-- Exercise prompt --
Copy out each line of the data below in which "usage" appears.

(Beginning of Supplied material)

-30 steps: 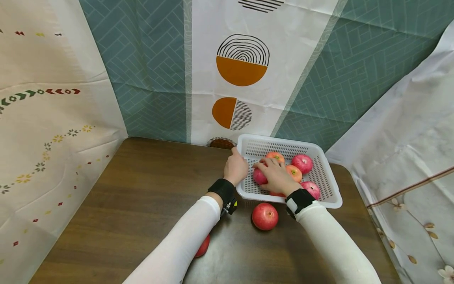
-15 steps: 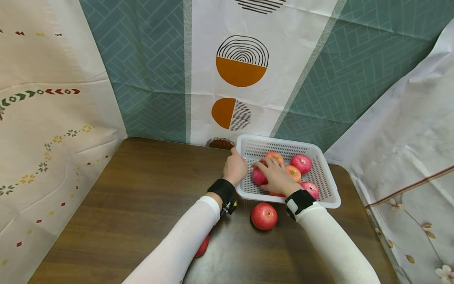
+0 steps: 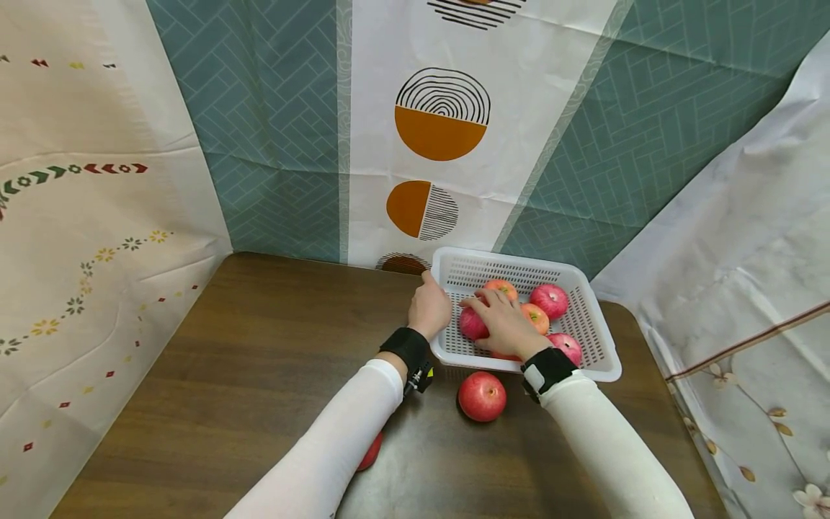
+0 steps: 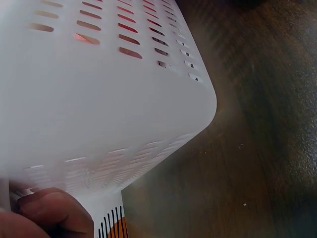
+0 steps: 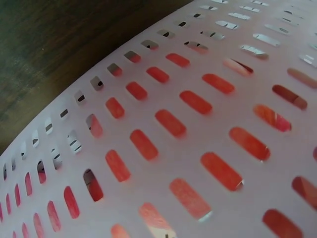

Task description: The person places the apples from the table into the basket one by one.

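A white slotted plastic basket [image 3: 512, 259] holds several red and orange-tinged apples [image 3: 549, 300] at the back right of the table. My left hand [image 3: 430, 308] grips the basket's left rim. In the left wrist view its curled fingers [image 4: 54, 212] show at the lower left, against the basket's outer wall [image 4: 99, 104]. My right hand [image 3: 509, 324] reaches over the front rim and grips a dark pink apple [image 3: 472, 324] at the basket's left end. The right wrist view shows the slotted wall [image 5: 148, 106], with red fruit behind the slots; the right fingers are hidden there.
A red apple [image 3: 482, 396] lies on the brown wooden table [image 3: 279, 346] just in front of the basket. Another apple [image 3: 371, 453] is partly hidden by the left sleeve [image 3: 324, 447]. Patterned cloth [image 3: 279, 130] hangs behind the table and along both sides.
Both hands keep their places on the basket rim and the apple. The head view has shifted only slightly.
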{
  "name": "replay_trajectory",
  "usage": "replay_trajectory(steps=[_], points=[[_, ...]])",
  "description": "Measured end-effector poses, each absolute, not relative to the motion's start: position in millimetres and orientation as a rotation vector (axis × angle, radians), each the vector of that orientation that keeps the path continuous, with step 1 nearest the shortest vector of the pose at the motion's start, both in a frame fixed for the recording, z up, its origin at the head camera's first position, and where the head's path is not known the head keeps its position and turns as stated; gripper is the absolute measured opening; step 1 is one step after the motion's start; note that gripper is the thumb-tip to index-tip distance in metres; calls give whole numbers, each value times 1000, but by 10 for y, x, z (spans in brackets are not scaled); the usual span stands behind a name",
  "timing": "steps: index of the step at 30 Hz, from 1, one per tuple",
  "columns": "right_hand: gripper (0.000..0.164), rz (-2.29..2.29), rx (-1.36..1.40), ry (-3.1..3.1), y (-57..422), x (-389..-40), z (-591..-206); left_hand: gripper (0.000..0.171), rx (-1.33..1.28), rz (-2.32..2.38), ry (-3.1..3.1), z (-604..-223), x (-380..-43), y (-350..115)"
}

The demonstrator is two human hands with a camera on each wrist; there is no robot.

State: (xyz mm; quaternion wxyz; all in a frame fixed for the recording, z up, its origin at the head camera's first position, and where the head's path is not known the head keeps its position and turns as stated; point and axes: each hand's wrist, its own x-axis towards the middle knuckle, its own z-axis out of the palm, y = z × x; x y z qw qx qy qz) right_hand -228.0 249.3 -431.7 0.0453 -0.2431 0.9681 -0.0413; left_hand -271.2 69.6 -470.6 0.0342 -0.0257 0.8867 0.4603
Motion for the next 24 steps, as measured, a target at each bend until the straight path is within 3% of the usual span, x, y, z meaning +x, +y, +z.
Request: replay_trajectory(steps=[4,10,18,24], points=[[83,-141,-727,2954,2502,-2279,-4303,49,-76,1410,2754,-4780,-2743,712],[83,-192,-713,2957,2516,-2267,-4262,50,-101,1410,2711,-4506,-2593,661],[82,-271,-704,2939,2544,-2227,-4211,51,-104,1409,2731,-4886,-2861,733],[84,-352,-655,2936,2591,-2179,-4186,53,-116,1413,2681,-4766,-2796,711]])
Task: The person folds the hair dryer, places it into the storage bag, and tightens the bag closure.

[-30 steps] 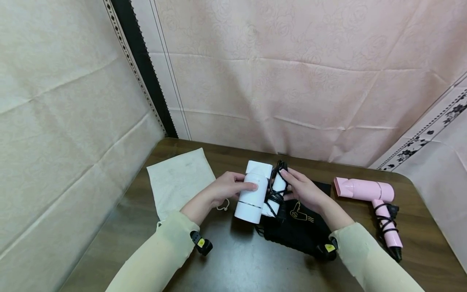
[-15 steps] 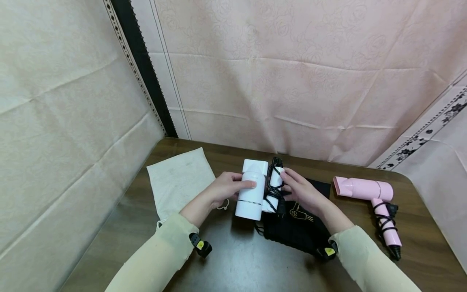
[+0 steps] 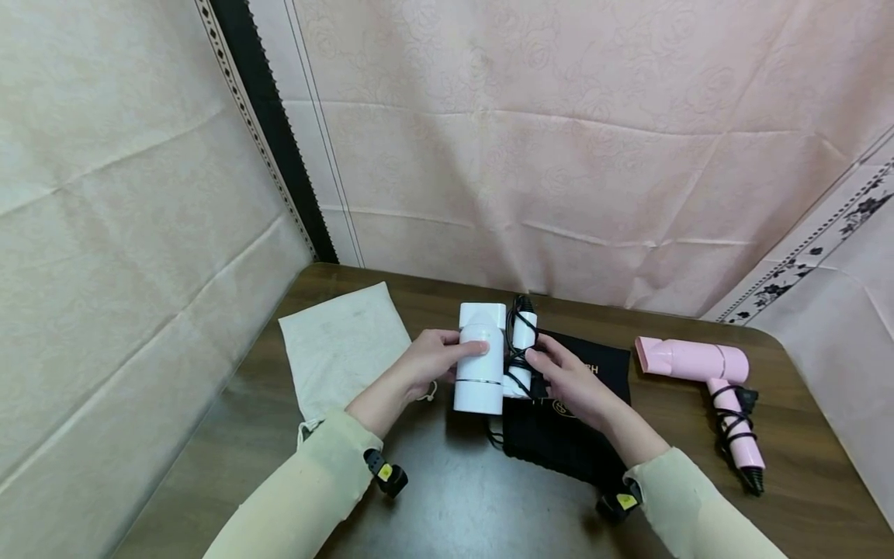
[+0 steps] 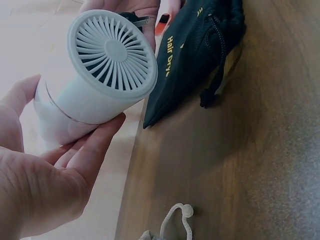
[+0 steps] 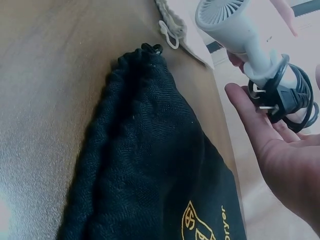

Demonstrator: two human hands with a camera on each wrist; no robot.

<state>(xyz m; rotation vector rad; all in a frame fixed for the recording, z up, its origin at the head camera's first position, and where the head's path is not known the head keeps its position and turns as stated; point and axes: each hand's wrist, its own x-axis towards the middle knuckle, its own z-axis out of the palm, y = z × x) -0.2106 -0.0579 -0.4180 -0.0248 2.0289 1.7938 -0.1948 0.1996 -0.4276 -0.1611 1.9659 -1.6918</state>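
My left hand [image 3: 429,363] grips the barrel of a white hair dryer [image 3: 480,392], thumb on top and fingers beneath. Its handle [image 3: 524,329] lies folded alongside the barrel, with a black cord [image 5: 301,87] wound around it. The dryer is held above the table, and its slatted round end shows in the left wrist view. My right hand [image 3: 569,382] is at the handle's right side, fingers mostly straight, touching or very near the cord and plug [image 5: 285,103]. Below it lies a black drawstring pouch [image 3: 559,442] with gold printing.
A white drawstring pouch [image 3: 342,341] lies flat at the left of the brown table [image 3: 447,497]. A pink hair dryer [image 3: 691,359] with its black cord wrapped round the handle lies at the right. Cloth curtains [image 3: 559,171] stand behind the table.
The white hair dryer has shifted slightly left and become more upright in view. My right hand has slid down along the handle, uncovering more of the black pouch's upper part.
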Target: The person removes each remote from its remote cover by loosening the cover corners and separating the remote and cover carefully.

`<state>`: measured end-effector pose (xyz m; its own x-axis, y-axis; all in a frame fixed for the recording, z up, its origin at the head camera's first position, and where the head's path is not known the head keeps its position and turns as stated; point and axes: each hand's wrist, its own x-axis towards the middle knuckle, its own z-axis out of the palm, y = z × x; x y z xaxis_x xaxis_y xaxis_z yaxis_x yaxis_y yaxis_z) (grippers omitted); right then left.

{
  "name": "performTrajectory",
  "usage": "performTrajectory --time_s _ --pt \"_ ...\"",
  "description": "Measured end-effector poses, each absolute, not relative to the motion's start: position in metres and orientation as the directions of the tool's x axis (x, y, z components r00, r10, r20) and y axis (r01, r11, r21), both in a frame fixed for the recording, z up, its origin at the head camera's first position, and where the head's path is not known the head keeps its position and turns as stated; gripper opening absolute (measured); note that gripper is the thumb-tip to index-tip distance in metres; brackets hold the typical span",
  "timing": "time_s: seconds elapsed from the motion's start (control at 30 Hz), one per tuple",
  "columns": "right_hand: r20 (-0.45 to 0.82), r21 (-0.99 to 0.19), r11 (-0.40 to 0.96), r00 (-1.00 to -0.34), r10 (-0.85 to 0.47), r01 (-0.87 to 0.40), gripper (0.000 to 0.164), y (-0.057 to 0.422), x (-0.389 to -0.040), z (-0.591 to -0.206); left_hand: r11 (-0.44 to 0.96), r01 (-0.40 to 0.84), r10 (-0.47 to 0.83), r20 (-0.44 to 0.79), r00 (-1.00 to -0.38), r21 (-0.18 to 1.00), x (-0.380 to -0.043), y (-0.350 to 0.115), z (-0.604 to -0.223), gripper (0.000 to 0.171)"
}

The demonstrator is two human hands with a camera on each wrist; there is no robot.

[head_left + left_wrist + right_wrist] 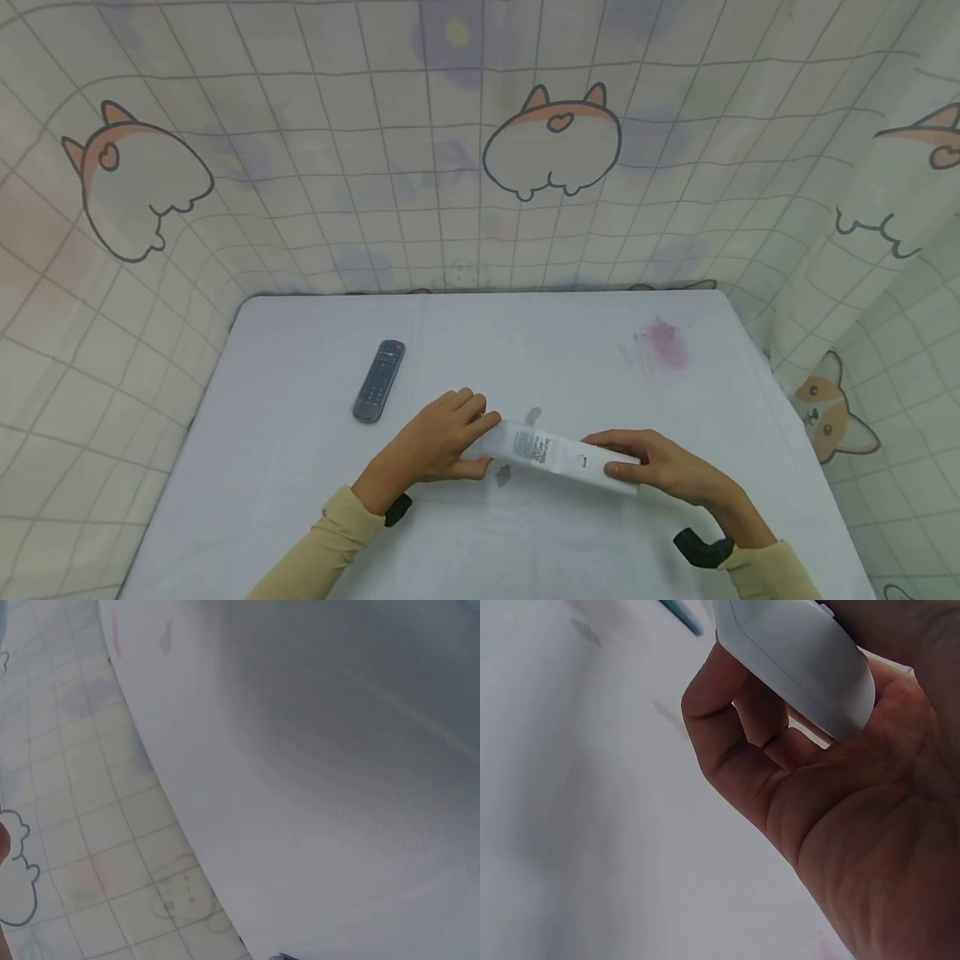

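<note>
A long white remote control (570,461) is held between both hands over the table, its labelled back facing up. At its left end, my left hand (442,437) grips it between thumb and fingers. My right hand (660,467) holds the other end, thumb on the near side and fingers on the far side. In the right wrist view, the rounded white end of the remote control (802,667) lies in the curled fingers of the right hand (840,802). The left wrist view shows mostly tabletop, with the held remote out of sight.
A dark remote control (379,381) lies on the white-covered table (480,350), left of the hands. Toward the back right is a pink stain (665,343). Grey patches mark the cloth near the held remote. A checked curtain (337,167) with cartoon animals surrounds the table.
</note>
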<state>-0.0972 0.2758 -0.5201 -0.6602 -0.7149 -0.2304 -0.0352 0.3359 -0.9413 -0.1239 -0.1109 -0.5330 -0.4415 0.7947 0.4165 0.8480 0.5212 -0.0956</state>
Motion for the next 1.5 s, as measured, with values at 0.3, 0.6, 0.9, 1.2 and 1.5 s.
performTrajectory --time_s 0.3,0.6,0.9,1.2,1.5 --pt "-0.251 -0.936 0.352 -0.659 -0.709 -0.022 0.043 0.276 -0.096 -0.518 0.518 0.85 0.786 0.446 -0.429 -0.094 -0.124 -0.113 -0.534 0.045" --pt "-0.239 -0.94 0.339 -0.655 -0.717 -0.028 0.043 0.277 -0.096 -0.518 0.536 0.839 0.775 0.451 -0.442 -0.099 -0.124 -0.115 -0.53 0.043" --pt "-0.233 -0.945 0.327 -0.651 -0.723 -0.026 0.044 0.279 -0.094 -0.517 0.548 0.827 0.773 0.456 -0.441 -0.128 -0.124 -0.117 -0.531 0.043" --pt "-0.212 -0.953 0.303 -0.651 -0.729 -0.029 0.044 0.283 -0.093 -0.519 0.555 0.824 0.767 0.453 -0.453 -0.115 -0.125 -0.119 -0.533 0.04" --pt "-0.161 -0.967 0.253 -0.707 -0.689 -0.026 0.044 0.28 -0.087 -0.53 0.585 0.811 0.732 0.428 -0.53 0.003 -0.123 -0.116 -0.533 0.047"
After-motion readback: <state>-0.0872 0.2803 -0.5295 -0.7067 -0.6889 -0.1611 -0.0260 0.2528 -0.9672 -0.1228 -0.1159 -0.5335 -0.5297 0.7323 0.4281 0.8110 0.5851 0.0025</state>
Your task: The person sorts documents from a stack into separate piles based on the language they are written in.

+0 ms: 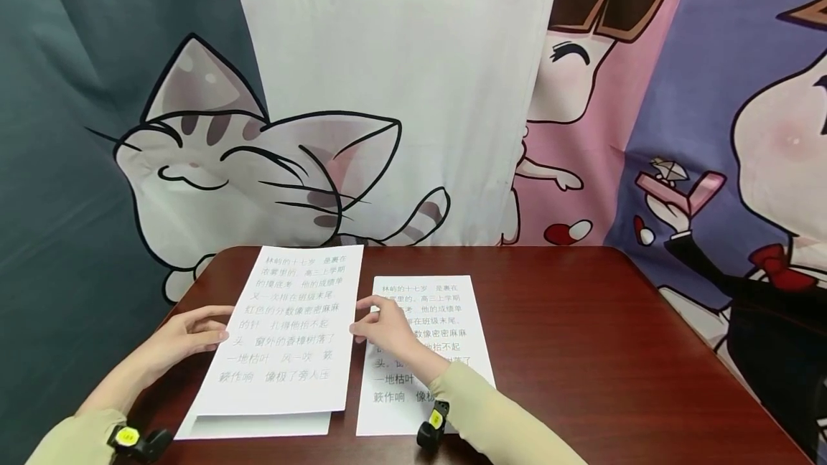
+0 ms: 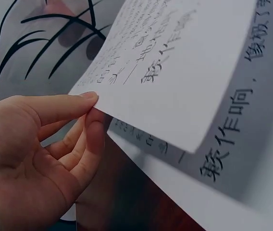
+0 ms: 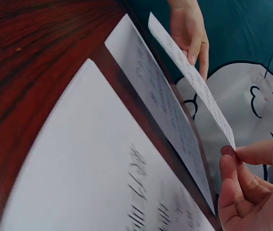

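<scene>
A white sheet of paper (image 1: 284, 336) printed with lines of Chinese characters is held up off the table by both hands. My left hand (image 1: 184, 339) pinches its left edge between thumb and fingers; the left wrist view shows the held sheet (image 2: 141, 91) above another printed sheet (image 2: 252, 159). At the opposite edge, my right hand (image 1: 388, 329) pinches the paper, its thumb and fingertips meeting on the rim in the right wrist view. Beneath lies a second sheet (image 1: 258, 427), mostly covered in the head view. A third printed sheet (image 1: 423, 300) lies to the right, partly hidden under my right forearm.
The dark reddish-brown wooden table (image 1: 581, 350) extends to the right of the papers. Behind it hangs a cartoon-printed cloth (image 1: 400, 77) with a cat and figures. Each wrist wears a black band with a small camera.
</scene>
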`<state>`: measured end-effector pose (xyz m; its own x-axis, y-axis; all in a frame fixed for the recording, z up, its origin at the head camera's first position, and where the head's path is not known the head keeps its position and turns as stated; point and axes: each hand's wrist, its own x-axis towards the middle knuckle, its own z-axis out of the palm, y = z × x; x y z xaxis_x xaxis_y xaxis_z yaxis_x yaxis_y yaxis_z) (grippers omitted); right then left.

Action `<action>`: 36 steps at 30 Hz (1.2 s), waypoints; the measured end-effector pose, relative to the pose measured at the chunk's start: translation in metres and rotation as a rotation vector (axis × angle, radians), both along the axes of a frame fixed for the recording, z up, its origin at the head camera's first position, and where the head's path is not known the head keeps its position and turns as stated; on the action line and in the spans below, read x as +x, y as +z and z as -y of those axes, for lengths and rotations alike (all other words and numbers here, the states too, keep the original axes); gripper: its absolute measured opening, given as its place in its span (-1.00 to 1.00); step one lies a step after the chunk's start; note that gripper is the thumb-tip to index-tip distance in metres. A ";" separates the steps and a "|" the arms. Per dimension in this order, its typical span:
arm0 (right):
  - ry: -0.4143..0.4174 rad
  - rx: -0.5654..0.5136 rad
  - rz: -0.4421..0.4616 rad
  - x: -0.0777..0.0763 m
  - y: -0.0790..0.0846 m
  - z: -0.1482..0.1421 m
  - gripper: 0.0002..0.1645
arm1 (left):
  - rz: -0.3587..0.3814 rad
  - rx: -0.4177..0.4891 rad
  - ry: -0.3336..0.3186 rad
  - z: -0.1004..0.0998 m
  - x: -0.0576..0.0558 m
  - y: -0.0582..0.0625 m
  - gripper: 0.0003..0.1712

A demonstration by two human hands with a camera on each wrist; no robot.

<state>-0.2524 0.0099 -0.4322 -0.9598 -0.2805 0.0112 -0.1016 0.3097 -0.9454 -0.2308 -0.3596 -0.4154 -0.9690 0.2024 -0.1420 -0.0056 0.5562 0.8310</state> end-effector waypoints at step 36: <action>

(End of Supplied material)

-- Solved problem --
  "usage": "replay_trajectory(steps=[_], points=[[_, ...]])",
  "usage": "performTrajectory --time_s _ --pt \"_ ...\"",

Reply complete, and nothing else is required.